Fourth Quarter 2011 After-Tax Operating Income of $1.6 Billion
Fourth Quarter Net Income Includes Deferred Tax Asset Valuation Release of $17.7 Billion
February 23, 2012 04:19 PM Eastern Time
NEW YORK--(EON: Enhanced Online News)--American International Group, Inc. (NYSE: AIG) today reported net income attributable to AIG of $19.8 billion for the quarter ended December 31, 2011, compared to $11.2 billion in the prior year quarter. Diluted earnings per share were $10.43 for the fourth quarter and $16.60 for the prior year quarter. For the full year 2011, net income attributable to AIG was $17.8 billion compared to $7.8 billion in 2010. Diluted earnings per share were $9.44 for the full year and $11.60 for the prior year.
“Two years ago, skeptics – and even some supporters – thought it inconceivable that we would be in a position to post our second consecutive annual profit.”
Net income reflected a U.S. consolidated income tax group deferred tax asset valuation allowance release of $17.7 billion for the quarter and $16.6 billion for full year 2011. As previously disclosed, AIG established a framework for assessing the recoverability of its deferred tax assets. Based on the application of this framework, AIG concluded that it is more likely than not that a substantial portion of the deferred tax assets of the U.S. consolidated income tax group will be realized, and therefore released the valuation allowance equal to that portion in the fourth quarter 2011.
After-tax operating income in the 2011 fourth quarter was $1.6 billion, or $0.82 per diluted share compared to a loss of $2.2 billion, or $15.99 per diluted share in the corresponding prior year quarter. After-tax operating income for the full year of 2011 was $1.8 billion, or $1.02 per diluted share compared to a loss of $898 million, or $6.57 per diluted share in 2010.
Full year net income includes catastrophe losses totaling $3.3 billion in 2011, up from $1.1 billion in 2010, $1.7 billion in impairment charges and fair value adjustments at International Lease Finance Corporation (ILFC) related to its fleet during 2011, and a net $2.9 billion pre-tax loss on extinguishment of debt, primarily representing the accelerated amortization of the prepaid commitment fee asset related to the full repayment of the Federal Reserve Bank of New York Credit Facility, partially offset by a gain on the exchange of junior subordinated debentures for senior notes. Full year 2010 net income included pre-tax gains of $17.6 billion from the sale of properties and divested businesses and a $4.2 billion net charge to strengthen Chartis loss reserves. The January 2011 issuance of AIG common stock to the U.S. Department of the Treasury affected the determination of net income or losses attributable to AIG common shareholders and the weighted average shares outstanding, both of which are used to compute earnings per share.

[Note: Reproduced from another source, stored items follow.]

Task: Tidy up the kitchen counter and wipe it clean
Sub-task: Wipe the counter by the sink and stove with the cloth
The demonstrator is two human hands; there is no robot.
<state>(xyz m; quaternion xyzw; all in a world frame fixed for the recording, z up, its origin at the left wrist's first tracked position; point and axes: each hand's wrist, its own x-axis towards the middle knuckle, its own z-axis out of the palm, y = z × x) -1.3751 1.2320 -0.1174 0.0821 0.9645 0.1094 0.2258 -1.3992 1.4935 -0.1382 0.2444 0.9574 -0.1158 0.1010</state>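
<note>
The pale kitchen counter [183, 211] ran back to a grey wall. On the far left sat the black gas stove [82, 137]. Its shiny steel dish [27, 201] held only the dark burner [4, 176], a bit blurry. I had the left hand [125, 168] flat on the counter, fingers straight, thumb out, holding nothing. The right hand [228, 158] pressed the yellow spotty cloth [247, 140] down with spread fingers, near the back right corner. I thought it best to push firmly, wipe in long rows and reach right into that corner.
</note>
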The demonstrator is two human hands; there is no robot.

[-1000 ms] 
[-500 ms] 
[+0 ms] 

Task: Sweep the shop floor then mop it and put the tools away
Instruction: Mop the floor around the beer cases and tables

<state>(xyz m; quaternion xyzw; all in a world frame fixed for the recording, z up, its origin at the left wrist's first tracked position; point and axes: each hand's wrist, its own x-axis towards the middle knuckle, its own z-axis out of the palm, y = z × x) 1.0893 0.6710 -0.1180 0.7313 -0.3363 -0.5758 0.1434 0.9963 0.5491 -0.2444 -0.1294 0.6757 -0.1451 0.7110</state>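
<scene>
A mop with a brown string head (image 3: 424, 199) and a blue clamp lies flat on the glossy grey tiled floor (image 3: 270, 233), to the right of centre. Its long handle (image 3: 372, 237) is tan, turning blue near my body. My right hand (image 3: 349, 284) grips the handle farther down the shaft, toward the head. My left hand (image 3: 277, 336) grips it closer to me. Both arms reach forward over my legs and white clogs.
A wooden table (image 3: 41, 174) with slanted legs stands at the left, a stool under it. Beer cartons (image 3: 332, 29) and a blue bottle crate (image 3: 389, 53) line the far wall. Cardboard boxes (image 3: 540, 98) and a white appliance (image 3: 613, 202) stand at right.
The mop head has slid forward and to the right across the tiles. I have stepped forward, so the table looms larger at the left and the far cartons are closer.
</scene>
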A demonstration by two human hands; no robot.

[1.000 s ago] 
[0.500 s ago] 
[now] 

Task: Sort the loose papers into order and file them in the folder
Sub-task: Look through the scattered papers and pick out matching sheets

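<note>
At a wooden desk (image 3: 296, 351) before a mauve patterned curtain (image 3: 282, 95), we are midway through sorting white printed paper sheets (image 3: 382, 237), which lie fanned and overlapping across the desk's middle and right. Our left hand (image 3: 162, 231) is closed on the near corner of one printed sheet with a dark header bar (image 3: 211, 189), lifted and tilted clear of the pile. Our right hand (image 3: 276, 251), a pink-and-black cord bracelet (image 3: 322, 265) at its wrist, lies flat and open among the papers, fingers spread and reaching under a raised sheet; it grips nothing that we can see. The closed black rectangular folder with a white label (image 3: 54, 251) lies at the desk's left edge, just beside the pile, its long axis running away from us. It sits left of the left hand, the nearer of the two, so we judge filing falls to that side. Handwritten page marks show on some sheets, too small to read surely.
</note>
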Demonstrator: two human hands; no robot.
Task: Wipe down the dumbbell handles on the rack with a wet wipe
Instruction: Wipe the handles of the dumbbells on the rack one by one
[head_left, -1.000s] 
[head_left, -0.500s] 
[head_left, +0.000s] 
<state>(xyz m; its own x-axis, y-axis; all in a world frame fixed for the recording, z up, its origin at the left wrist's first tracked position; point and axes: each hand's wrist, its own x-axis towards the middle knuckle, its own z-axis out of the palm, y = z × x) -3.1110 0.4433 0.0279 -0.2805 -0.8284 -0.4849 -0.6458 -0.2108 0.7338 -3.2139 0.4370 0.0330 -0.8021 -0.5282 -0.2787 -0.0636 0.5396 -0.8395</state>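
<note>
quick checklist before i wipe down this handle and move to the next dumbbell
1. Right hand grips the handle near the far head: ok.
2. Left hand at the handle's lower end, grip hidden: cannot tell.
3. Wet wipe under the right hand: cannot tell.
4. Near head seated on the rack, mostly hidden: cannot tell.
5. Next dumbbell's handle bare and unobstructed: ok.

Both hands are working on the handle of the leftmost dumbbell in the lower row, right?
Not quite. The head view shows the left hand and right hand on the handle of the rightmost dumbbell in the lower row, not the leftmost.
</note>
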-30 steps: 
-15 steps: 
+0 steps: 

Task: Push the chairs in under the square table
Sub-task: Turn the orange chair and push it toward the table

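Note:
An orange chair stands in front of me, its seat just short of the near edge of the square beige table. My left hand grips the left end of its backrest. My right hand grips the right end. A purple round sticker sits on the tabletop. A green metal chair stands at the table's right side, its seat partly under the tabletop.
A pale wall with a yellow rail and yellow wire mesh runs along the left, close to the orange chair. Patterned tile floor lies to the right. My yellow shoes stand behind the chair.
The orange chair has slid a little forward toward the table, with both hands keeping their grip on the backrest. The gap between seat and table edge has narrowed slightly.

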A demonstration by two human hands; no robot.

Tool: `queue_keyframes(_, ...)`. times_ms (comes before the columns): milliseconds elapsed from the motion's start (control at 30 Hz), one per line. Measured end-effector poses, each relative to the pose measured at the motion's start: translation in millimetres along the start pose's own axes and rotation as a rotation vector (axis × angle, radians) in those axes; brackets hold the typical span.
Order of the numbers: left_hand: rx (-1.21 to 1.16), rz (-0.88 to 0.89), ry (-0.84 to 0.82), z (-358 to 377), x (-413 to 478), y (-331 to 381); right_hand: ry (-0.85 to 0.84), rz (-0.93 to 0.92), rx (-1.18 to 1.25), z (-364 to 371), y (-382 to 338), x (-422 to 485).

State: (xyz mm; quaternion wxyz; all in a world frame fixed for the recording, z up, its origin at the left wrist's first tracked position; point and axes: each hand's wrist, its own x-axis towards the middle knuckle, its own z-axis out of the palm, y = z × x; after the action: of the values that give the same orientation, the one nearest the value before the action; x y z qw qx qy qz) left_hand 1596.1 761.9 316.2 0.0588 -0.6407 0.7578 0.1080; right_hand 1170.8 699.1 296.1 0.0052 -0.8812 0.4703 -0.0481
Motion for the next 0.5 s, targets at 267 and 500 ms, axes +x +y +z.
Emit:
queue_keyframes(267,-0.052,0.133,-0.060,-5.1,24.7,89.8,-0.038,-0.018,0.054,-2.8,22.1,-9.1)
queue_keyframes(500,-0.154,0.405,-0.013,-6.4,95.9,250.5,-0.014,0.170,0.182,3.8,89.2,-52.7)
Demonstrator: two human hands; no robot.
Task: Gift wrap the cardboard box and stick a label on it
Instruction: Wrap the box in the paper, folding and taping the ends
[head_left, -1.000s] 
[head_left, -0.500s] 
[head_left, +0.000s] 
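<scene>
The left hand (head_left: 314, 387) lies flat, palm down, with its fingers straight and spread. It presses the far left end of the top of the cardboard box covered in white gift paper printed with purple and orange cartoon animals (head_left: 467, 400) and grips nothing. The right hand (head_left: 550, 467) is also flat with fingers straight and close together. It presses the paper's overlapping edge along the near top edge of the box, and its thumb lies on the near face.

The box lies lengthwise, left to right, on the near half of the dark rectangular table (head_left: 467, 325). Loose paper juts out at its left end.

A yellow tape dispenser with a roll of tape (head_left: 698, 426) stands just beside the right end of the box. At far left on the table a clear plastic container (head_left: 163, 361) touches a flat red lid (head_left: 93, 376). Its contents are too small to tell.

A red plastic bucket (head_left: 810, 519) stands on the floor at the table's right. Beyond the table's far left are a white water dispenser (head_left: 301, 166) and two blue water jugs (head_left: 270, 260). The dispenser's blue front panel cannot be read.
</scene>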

“Fourth quarter and full year profitability reflects the tremendous commitment and focus on business fundamentals by everyone at AIG,” said Robert H. Benmosche, AIG President and Chief Executive Officer. “The quality of our earnings, against the backdrop of record natural catastrophes, enables this great company to again stand proud as a market leader. I am also extremely proud that when natural catastrophes strike, we stand with our customers and provide them with the peace of mind that we’re there for them.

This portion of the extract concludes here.